I am in my study, which is on the third floor of a building built about 100 meters from our house. On the second floor is my gym, and the third floor is now used to store stuff. It used to be the woodland trust office. It was snowing all day yesterday but now we have sun, and as the window right in front of me faces south, I have to pull down the slatted Venetian blinds because the sun shining through the bare trees is so bright in my eyes. In the summer it is cool and green. To my right is another window through which I can see and hear the Torii River rushing by, and beyond that Mount Kurohime looms, all white and silver.
Our house is small, built of wood in 1983, with the original building cost being 10 million yen. The concrete basement is 2.5 meters above ground, built that way because of the snow that slides off the roof. Now in my late 70s I confess that I don't enjoy winter as much as I did when I was young. It's cold, the fuel bills are high, and we have to keep shoveling snow from the steps. However, winter in snow country is a time for guests, and it is my pleasure to have plenty of warmth, food and welcome.
When I first came to live here (in a small northern Nagano town made up of scattered villages called Shinanomachi, with our station called Kurohime) I got a Japanese gun license and joined the local hunting association where I was fortunate enough to make friends. One of them lives close by.
Vegetables tend to be expensive in winter, but because of that friendship I never go short of wonderful, delicious meat. Back in the 1980s and early 1990s we shot hares, pheasants and ducks. Some of the hunters went after bear, but I am far too fond of bears to want to shoot them. Now however, both wild boar and deer have come in and are increasing, causing a lot of damage. They absolutely must be culled.
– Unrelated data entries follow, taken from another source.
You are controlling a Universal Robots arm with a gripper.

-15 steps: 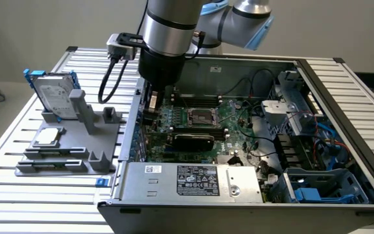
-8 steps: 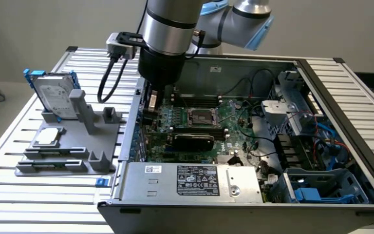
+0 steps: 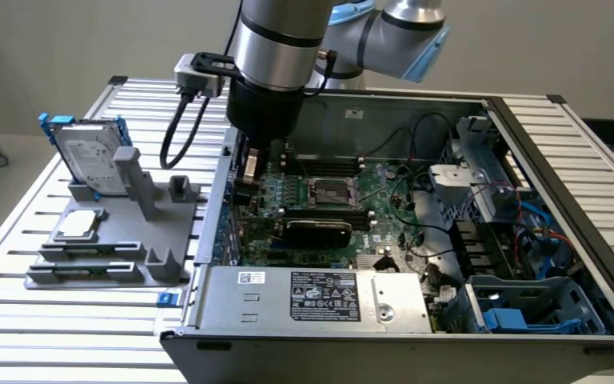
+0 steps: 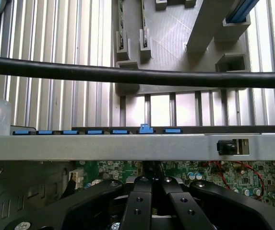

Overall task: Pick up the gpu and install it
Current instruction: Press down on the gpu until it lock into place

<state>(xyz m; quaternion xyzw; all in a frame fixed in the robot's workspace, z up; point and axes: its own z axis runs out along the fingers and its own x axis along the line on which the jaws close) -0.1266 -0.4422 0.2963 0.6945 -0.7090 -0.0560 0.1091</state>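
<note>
The arm reaches down into the open computer case (image 3: 563,200), which lies on its side on the slatted worktop (image 3: 61,320). Its wrist stands at the case wall nearest the grey parts stand (image 3: 115,240), over the rear expansion area of the motherboard (image 3: 334,200). That placement fits an install step, in my judgement, since the card slots lie along that edge.

The gpu (image 3: 316,232) lies inside the case: a black rounded shroud across the motherboard, just below the processor socket. It appears seated or nearly so; whether it is fully home in its slot cannot be told.

The hand (image 4: 151,189) has its fingers drawn together. In the wrist view the 2 black fingers (image 4: 137,206) meet low over the board. Nothing is seen between them, so I judge the hand empty, though what lies under their tips is hidden.

The exterior view gives the layout: the silver hard drive (image 3: 89,156) in its blue frame stands upright on the stand, and a small square silver chip (image 3: 80,226) lies flat there. Both are well apart from the hand.

The wrist view adds the case rim with its row of blue tabs (image 4: 94,132), a black cable (image 4: 137,75) crossing in front, and the stand beyond on the worktop.
</note>
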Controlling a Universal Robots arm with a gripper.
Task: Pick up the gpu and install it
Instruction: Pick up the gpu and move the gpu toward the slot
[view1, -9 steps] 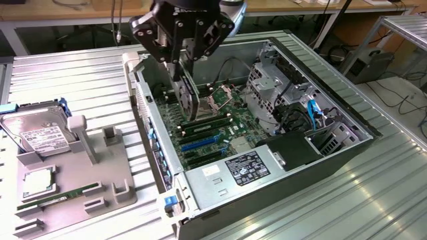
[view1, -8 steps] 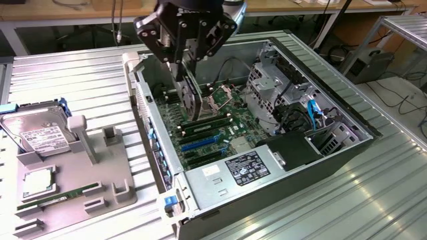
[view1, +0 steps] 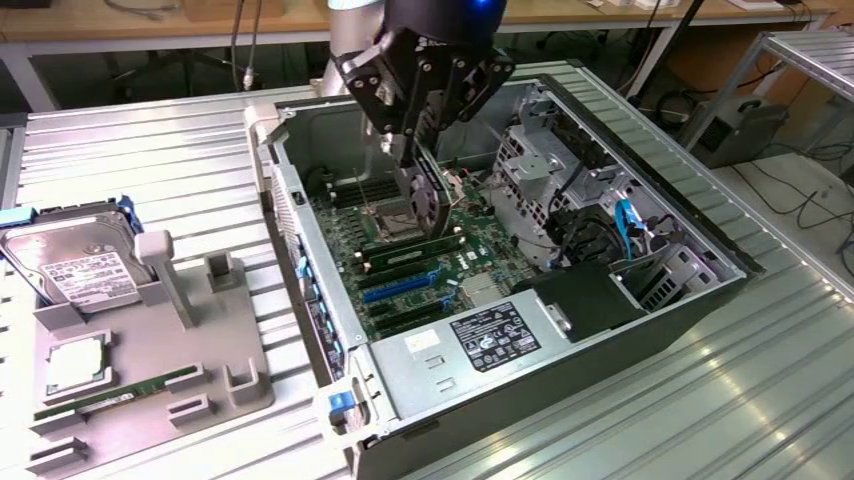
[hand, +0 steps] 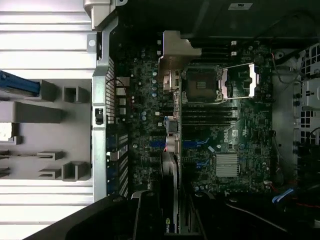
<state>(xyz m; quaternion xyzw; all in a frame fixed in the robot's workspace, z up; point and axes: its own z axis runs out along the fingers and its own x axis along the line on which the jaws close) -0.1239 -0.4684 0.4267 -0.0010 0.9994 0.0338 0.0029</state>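
Here, the gpu (view1: 424, 200), a thin flat black rectangular expansion card, hangs on edge inside the open grey metal computer case (view1: 694, 215). The black robot gripper (view1: 411, 140) at the upper centre of the exterior view has its jaws clamped on the card's top edge. The card's lower edge is close over the green motherboard (view1: 427, 275), near the square silver processor socket (view1: 394, 218) and the dark memory sticks (view1: 416, 252) seated across the board; whether card and board touch cannot be told. In the wrist view the card appears edge-on, its narrow silver metal bracket (hand: 174, 52) showing beside the socket. Blue expansion slots (view1: 400, 290) lie lower on the board, next to the boxy power supply with a black label (view1: 494, 338). Well apart, at the exterior view's left, a grey moulded parts tray (view1: 147, 350) carries a boxy silver hard drive with a white label (view1: 80, 268), a square silver processor chip (view1: 74, 365) and a slim green memory stick (view1: 118, 393). Case and tray both stand on a ribbed metal table (view1: 694, 400).
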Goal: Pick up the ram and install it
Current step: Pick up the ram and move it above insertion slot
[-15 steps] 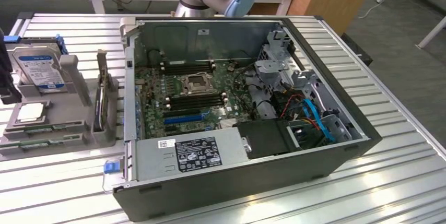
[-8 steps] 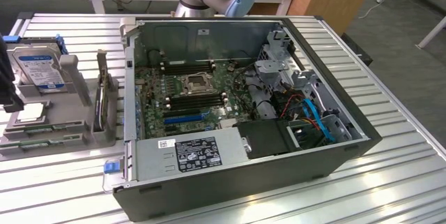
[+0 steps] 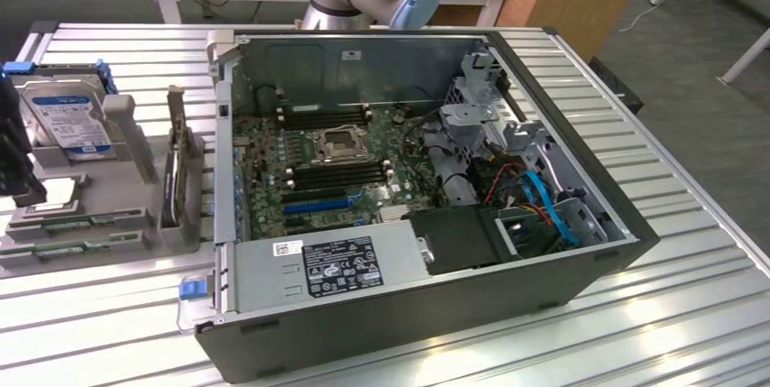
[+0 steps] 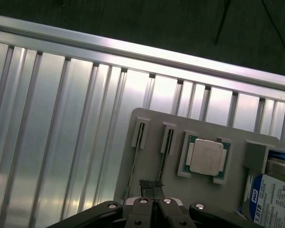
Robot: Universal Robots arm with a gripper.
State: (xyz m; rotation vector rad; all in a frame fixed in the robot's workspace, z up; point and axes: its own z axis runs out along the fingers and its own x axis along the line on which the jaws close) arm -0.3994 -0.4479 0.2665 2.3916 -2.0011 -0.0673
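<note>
Two ram sticks stand on edge in slots of a grey holder (image 4: 237,137); one ram (image 4: 134,164) and the other (image 4: 164,151) show as thin dark lines. In the exterior view a ram (image 3: 75,222) shows as a green strip at the holder's front. My gripper (image 4: 152,186) hangs over the holder, its tips between and just short of the two sticks. The fingers are pressed together with nothing between them. In the exterior view the gripper (image 3: 17,166) is a dark shape at the far left edge, above the holder.
A square silver processor (image 4: 206,156) and a blue-labelled hard drive (image 4: 274,192) sit in the same holder. An open computer case (image 3: 421,315) lies on the ribbed aluminium table (image 3: 673,306), with black memory slots (image 3: 341,173) beside the processor socket (image 3: 337,143).
</note>
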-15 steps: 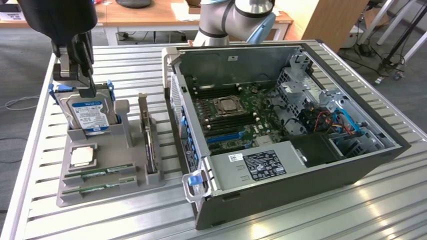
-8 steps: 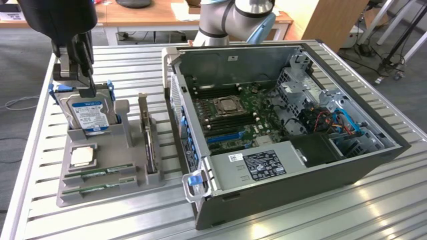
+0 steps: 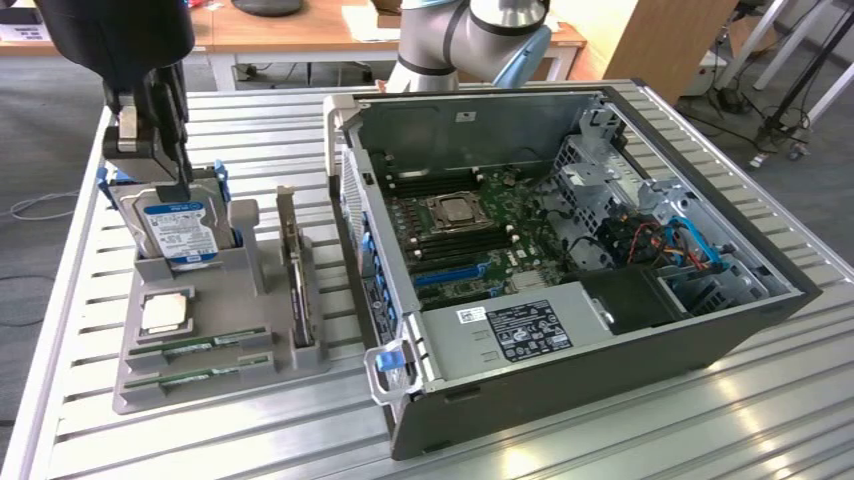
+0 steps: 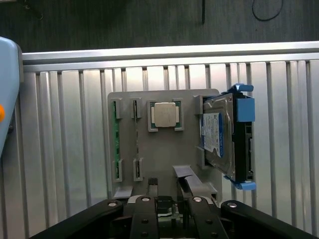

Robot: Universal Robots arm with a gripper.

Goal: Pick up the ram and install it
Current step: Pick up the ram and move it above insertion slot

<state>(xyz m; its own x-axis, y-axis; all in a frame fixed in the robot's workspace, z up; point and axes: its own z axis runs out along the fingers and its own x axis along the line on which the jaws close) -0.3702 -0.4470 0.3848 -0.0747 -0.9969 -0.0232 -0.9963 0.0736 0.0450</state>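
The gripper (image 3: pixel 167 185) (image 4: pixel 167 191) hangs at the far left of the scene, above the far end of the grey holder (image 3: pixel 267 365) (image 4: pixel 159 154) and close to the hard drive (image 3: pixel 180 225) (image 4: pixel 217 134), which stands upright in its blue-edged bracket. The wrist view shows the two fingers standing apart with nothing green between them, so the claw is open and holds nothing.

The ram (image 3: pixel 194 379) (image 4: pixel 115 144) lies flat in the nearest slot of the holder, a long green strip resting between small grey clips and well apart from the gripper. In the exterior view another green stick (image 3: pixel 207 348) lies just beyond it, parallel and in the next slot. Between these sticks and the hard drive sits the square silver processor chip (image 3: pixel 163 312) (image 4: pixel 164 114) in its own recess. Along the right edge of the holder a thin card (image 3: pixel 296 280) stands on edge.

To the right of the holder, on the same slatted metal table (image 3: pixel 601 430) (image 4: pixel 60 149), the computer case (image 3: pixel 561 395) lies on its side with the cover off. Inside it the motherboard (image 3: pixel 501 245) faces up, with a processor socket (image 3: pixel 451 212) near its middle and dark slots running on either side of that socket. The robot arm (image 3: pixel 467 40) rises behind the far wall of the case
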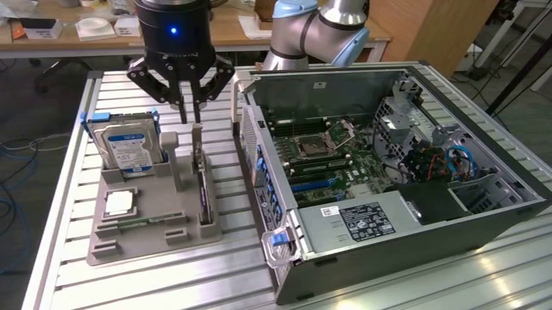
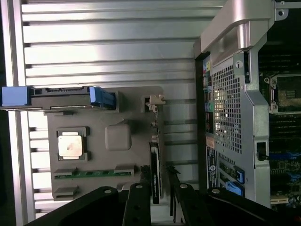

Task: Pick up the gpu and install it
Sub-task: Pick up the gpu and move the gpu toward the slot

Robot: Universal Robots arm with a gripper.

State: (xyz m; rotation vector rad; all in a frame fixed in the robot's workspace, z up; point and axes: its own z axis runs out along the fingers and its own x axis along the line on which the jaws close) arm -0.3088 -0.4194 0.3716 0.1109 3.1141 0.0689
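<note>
The gpu [image 1: 205, 190] is a thin black card standing on edge in a slot of the grey holder [image 1: 177, 236], with its metal bracket [image 1: 196, 139] at the far end. My gripper [image 1: 190, 120] hangs just above that bracket end, fingers pointing down and slightly apart, holding nothing. In the wrist view the gpu [image 2: 154, 162] runs between the two fingertips [image 2: 142, 188], and the gripper [image 2: 158, 190] straddles the card's line without closing on it.
The grey holder also carries a silver hard drive [image 1: 127, 147], a CPU [image 1: 118, 203] and a green memory stick [image 1: 142, 223]. The open computer case [image 1: 414, 252], motherboard [image 1: 332, 161] exposed, stands close on the exterior view's right. Slatted metal table [image 1: 77, 116] lies underneath.
</note>
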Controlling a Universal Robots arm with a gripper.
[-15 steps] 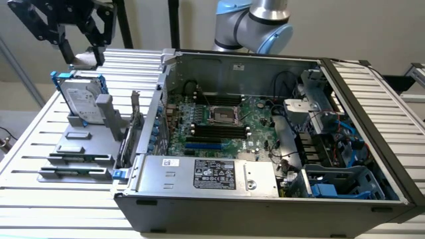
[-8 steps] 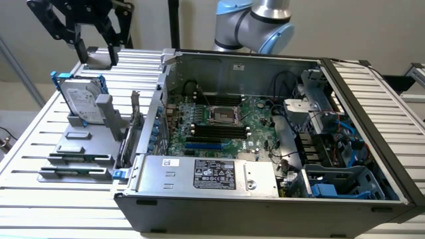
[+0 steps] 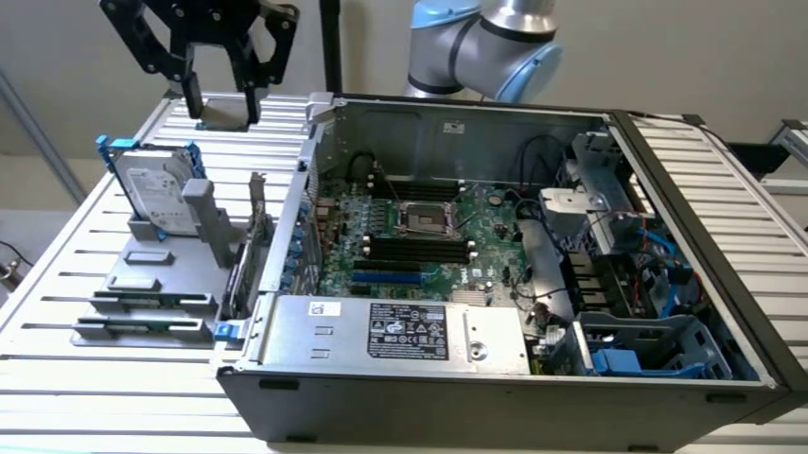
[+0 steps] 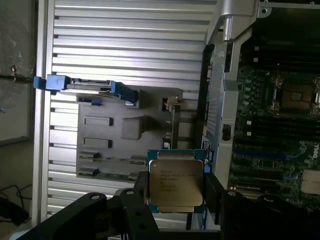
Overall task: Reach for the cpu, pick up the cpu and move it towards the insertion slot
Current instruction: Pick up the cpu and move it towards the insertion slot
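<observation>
The cpu [image 3: 227, 113], a flat square chip with a silvery-grey top, hangs in the air above the slatted table's far left corner in the exterior view, outside the computer case. My gripper [image 3: 225, 106] is shut on it, one black finger on each side. In the wrist view the cpu [image 4: 175, 180] sits face-up between the two dark fingers of the gripper [image 4: 176, 194], its printed lid fully visible. The insertion slot [image 3: 426, 219], a square socket with a shiny metal frame and dark centre, lies on the motherboard inside the case, well to the exterior view's right of the chip; the wrist view shows the insertion slot [image 4: 295, 97] too.
An upright silver hard drive [image 3: 158, 194] with blue rails stands on a grey parts holder [image 3: 146, 317] on the slatted table [image 3: 76, 246]. The open computer case [image 3: 505, 378] has a raised side wall [image 3: 303, 218] between holder and motherboard. Black memory slots [image 3: 417, 251] lie beside the socket.
</observation>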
One morning I woke up to find a whole front leg and half of a front of ribs of a wild boar in the glass enclosed porch of our house. There were plenty of acorns and chestnuts this last autumn, and that is mostly what the wild boar have been eating, so their meat is "umai" and they have plenty of delicious, snowy white fat. I have a big cutting board in my kitchen, upon which I laid out the leg and carefully cut off the meat and fat. Together with the ribs it gives me enough to make 40 generous meals. The next time my hunting neighbor swung by I gave him a bottle of my own single malt whisky. He must have been pleased because the day before yesterday I found in my chilly front porch the whole hind leg and the haunch of a deer, which gives me enough meat to make at least 50 meals, plus two whole venison livers and hearts, a very special treat. I know a lot of people don't like liver, but if you do enjoy it, venison liver is the best, so sweet and tasty, and simply cooked with onions and thin slices of the more chewy heart it is a real treat.
Winter is chilly and snowy, but one good thing is that I can leave meat, fish or other foods in my back kitchen for days, just cold enough but not freezing, so I can quickly cook up a meal or share with other friends and staff before putting the rest in the big chest freezers I have in the basement.
Living in snow country during winter enables me to be welcoming. I can share. My Welsh grandfather would have been impressed. ("Country Gentleman" is a regular column by author and conservationist C.W. Nicol.)